======== DATA SUPPLIED

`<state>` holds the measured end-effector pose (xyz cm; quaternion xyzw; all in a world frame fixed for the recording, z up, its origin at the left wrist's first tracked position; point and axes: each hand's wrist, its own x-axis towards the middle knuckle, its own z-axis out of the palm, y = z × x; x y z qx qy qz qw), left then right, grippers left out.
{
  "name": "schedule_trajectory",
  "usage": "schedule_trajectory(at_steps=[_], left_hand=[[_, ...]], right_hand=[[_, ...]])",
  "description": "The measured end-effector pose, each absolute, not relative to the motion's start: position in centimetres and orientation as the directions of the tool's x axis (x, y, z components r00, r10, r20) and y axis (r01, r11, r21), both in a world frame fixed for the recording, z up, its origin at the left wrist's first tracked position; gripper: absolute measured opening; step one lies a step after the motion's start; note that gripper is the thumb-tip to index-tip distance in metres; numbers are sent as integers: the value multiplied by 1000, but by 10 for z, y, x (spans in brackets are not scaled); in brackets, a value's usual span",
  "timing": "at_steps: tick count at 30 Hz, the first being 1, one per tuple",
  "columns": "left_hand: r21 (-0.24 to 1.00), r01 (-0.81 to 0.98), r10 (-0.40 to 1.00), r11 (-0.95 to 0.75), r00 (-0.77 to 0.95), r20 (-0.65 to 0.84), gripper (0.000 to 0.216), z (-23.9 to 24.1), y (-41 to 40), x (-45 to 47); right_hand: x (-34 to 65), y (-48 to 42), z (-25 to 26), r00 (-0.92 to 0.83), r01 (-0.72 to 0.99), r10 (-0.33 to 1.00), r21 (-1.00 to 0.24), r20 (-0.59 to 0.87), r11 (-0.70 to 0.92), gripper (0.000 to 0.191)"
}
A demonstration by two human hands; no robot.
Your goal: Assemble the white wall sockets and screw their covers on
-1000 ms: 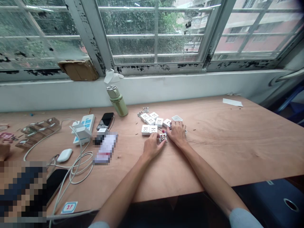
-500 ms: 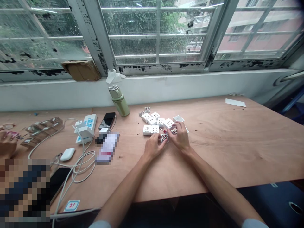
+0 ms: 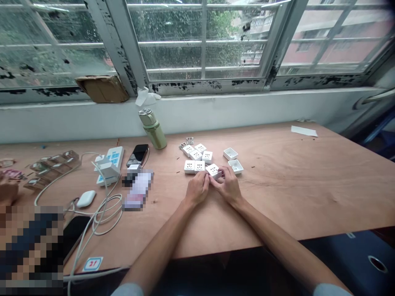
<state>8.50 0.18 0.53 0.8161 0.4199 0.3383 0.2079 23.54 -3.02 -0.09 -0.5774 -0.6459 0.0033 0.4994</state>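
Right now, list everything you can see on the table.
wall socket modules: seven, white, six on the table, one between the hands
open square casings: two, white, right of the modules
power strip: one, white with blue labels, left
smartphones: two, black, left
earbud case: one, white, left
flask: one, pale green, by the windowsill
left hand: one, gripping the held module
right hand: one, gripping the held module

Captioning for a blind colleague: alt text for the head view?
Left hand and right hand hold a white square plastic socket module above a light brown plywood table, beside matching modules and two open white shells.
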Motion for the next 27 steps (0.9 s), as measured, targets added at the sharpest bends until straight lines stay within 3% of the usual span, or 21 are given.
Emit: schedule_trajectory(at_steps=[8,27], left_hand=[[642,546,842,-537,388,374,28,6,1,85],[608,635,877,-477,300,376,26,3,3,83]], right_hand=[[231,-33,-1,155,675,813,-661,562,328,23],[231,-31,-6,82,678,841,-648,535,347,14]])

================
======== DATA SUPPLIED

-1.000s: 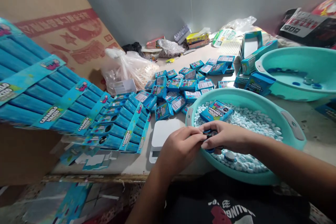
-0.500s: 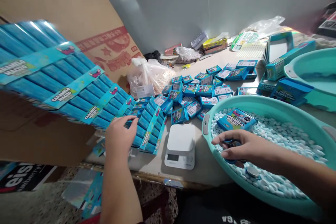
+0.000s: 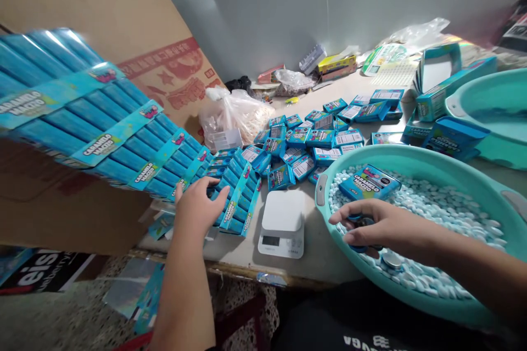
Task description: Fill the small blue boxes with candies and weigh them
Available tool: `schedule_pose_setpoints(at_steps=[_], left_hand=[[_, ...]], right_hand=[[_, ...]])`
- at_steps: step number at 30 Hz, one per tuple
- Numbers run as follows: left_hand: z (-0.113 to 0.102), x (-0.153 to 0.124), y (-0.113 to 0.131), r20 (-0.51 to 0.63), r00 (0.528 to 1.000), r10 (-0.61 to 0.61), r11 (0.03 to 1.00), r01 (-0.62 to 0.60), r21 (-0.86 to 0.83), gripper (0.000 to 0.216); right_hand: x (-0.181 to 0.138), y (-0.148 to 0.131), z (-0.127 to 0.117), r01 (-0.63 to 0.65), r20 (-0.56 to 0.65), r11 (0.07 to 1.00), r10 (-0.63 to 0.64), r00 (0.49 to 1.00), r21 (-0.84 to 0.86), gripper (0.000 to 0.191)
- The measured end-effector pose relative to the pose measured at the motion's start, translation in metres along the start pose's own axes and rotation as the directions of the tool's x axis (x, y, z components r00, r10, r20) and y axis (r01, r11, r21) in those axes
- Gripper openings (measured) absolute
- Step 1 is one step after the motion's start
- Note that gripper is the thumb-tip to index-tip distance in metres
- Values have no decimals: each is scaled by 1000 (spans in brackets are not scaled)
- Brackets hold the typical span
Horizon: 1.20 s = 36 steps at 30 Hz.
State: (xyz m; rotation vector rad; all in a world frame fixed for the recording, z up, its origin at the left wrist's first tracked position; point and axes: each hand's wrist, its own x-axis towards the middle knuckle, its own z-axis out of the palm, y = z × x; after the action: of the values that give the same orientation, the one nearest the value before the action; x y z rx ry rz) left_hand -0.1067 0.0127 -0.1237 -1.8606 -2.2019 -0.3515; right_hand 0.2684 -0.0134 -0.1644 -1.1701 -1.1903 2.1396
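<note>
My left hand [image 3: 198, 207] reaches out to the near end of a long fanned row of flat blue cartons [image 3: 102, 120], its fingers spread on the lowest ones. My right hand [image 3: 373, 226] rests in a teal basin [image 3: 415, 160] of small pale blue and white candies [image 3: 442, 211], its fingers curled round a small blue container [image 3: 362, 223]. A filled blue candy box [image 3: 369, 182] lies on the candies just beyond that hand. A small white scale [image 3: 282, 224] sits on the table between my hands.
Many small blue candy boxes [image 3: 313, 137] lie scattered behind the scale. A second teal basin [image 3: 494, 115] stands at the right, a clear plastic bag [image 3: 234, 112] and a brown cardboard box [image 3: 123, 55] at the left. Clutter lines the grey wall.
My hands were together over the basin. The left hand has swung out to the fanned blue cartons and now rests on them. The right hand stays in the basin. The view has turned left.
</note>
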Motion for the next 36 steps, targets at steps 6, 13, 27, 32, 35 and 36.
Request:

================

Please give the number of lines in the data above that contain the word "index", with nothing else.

2